* [Task brief] Repeat nothing but the lines below running from the one containing "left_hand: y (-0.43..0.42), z" to the one containing "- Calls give". Keep both end lines.

* [Input]
+ + + + +
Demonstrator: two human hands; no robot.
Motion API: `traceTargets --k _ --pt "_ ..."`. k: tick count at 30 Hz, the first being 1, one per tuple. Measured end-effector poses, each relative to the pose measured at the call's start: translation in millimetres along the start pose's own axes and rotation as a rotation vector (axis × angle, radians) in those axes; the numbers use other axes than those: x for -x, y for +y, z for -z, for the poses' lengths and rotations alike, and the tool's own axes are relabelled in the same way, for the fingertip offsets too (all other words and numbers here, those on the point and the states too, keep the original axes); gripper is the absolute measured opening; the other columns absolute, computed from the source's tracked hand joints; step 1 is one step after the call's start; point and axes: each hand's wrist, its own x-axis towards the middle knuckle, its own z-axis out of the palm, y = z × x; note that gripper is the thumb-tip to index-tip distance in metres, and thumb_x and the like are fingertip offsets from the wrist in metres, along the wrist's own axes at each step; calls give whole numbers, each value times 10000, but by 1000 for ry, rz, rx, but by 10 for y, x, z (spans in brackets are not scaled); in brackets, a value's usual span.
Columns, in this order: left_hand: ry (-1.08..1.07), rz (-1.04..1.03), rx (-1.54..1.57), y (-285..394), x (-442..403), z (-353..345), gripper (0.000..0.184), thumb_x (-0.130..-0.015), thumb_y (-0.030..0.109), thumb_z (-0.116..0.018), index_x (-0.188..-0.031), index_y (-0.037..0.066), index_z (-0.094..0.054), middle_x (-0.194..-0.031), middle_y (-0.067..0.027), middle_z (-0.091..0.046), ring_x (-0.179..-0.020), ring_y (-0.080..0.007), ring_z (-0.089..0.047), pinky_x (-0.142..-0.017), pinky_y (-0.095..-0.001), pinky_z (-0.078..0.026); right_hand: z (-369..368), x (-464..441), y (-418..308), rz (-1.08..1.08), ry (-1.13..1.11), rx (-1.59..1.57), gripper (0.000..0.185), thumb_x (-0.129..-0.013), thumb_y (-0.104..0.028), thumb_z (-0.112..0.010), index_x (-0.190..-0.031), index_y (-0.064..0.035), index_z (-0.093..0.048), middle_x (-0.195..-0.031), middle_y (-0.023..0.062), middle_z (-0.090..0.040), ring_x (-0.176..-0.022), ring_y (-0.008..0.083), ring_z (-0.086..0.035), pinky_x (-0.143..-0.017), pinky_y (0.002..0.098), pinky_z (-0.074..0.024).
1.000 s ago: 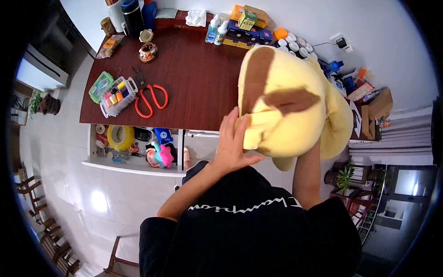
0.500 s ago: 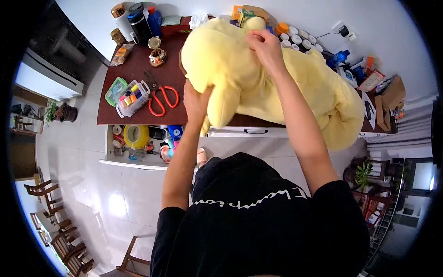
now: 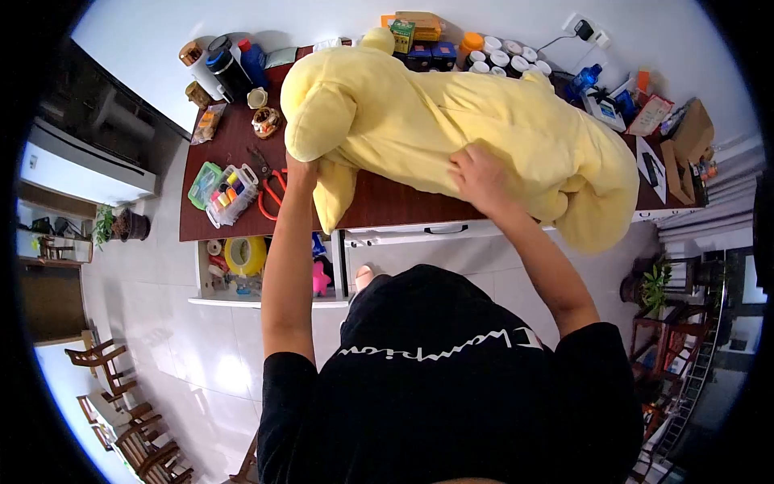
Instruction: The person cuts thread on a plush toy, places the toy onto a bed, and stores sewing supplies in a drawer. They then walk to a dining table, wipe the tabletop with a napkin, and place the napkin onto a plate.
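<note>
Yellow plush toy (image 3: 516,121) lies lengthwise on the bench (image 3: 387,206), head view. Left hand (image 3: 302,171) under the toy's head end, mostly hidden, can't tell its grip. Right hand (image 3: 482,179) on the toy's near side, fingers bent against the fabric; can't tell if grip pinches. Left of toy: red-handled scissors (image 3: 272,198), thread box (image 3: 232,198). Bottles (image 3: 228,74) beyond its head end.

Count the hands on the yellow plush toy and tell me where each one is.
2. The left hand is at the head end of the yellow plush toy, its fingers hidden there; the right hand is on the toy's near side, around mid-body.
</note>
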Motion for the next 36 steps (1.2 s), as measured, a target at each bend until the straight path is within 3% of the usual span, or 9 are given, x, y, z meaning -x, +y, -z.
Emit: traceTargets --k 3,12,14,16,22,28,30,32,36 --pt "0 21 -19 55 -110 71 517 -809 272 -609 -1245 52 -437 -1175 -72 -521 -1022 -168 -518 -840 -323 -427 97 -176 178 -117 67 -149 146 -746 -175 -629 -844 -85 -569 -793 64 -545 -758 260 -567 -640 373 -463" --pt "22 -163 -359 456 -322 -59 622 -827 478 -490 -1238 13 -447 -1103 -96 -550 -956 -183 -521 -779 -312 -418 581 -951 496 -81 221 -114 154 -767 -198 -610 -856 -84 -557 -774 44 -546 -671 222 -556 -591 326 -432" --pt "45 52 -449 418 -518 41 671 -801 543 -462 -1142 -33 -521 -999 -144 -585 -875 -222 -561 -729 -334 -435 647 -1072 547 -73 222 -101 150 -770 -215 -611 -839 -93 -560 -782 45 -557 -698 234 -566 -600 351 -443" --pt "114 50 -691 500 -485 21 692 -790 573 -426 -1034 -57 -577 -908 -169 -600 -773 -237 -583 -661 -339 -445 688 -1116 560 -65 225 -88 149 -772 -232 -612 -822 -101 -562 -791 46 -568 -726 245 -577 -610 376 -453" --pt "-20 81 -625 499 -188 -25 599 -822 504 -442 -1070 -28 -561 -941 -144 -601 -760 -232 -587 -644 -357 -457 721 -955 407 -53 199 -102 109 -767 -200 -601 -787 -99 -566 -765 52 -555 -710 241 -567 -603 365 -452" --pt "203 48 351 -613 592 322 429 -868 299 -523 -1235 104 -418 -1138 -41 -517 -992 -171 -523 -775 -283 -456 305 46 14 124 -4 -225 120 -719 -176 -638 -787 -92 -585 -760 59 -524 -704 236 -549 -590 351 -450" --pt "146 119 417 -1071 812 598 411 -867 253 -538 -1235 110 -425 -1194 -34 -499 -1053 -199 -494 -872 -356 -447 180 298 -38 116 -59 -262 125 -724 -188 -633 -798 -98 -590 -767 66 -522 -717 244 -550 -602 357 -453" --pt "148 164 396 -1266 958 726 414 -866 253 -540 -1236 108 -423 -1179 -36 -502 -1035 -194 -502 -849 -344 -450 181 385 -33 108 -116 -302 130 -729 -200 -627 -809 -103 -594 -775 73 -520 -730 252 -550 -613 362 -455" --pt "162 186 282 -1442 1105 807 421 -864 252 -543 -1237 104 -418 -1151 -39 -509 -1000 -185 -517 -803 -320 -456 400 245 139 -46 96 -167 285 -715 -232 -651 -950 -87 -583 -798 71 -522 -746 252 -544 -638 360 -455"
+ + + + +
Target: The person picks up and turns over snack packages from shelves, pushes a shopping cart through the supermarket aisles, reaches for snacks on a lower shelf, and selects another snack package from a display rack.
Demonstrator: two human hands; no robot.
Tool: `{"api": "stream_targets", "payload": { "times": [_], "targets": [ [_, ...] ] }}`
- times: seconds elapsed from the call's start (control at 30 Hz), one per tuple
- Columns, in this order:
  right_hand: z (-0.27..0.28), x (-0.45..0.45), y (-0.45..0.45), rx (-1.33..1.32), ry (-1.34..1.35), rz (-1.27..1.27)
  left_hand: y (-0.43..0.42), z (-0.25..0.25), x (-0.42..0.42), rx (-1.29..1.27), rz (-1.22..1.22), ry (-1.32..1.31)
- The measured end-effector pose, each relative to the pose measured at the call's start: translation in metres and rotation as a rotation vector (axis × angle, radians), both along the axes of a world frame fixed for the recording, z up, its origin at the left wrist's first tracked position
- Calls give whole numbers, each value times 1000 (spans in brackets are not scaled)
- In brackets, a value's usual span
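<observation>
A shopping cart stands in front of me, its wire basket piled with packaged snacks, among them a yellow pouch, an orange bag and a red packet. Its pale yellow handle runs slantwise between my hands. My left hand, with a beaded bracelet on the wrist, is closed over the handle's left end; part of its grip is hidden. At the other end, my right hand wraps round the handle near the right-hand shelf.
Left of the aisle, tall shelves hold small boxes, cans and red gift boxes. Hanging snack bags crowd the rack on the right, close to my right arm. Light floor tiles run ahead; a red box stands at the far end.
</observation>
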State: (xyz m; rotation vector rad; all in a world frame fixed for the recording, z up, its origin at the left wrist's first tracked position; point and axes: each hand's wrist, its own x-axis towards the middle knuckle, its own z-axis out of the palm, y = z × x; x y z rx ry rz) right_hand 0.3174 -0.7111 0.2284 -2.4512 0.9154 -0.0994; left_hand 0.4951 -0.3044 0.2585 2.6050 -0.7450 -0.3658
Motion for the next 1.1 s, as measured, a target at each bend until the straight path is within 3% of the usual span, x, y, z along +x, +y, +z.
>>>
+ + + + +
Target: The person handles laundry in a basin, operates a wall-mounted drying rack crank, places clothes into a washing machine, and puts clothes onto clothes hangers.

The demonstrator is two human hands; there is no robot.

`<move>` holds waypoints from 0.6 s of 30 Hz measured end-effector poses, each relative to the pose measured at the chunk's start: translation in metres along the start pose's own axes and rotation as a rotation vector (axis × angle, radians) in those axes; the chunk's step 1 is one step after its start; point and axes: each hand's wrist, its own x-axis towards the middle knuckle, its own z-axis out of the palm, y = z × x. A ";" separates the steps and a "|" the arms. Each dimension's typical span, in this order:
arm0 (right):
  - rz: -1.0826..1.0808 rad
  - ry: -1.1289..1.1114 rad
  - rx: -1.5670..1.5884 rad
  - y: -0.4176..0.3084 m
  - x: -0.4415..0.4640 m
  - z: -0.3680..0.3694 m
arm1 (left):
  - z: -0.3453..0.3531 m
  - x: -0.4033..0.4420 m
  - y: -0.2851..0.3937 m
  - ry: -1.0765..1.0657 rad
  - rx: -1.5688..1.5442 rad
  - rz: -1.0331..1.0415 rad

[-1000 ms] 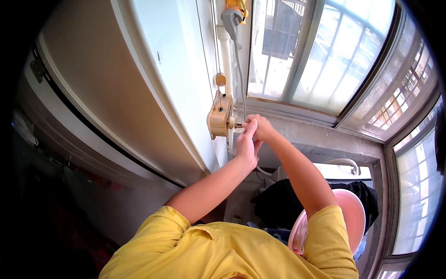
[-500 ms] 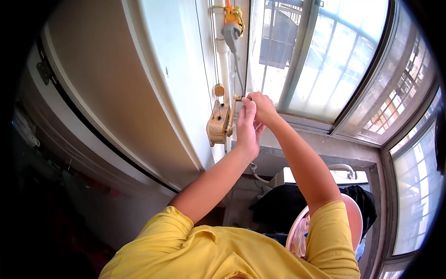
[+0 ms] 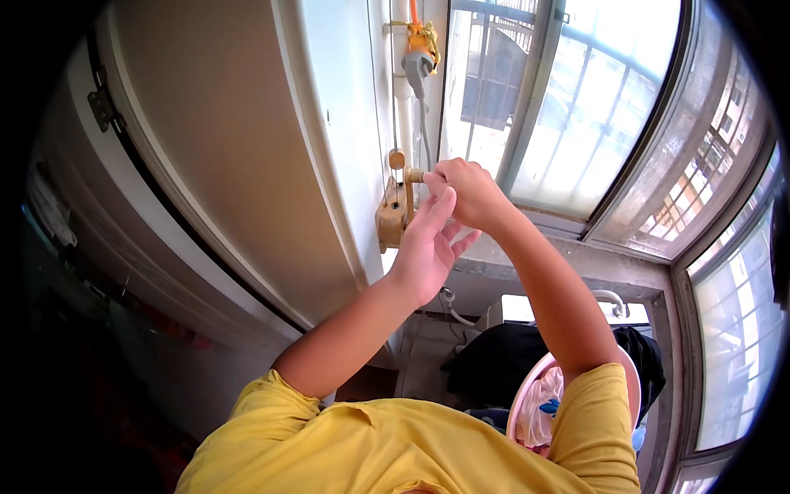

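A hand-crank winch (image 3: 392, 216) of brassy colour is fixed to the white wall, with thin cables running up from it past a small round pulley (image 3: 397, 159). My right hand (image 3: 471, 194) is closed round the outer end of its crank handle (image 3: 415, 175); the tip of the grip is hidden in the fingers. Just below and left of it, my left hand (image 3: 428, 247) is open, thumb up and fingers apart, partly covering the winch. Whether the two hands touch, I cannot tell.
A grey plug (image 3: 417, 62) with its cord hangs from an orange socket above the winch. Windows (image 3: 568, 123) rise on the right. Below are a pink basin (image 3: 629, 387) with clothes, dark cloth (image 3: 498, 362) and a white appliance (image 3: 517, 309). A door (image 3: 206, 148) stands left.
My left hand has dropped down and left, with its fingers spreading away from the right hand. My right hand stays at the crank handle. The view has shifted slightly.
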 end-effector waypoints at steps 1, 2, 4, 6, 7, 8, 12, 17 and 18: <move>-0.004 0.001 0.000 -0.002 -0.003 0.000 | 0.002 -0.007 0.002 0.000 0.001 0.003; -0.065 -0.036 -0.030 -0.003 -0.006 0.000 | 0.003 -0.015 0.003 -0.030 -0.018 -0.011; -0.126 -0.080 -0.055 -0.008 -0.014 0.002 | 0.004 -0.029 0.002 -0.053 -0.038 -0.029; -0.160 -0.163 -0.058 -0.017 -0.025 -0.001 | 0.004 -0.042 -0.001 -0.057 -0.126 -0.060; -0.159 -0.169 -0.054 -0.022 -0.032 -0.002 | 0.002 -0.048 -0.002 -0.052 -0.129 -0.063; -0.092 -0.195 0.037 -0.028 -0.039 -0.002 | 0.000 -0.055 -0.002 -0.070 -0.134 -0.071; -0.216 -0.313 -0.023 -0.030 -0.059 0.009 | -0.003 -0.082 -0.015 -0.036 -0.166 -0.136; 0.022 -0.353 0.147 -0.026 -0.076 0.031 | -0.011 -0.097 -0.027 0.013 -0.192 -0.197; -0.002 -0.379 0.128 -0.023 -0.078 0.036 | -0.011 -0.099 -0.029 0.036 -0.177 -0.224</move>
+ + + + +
* [Solution to the problem]
  left_hand: y (-0.43..0.42), z (-0.25..0.25), x (-0.42..0.42), rx (-1.29..1.27), rz (-1.22..1.22), ry (-1.32..1.31)
- The measured end-effector pose, each relative to the pose measured at the call's start: translation in metres and rotation as a rotation vector (axis × angle, radians), both along the axes of a world frame fixed for the recording, z up, its origin at the left wrist's first tracked position
- Calls give whole numbers, each value times 1000 (spans in brackets are not scaled)

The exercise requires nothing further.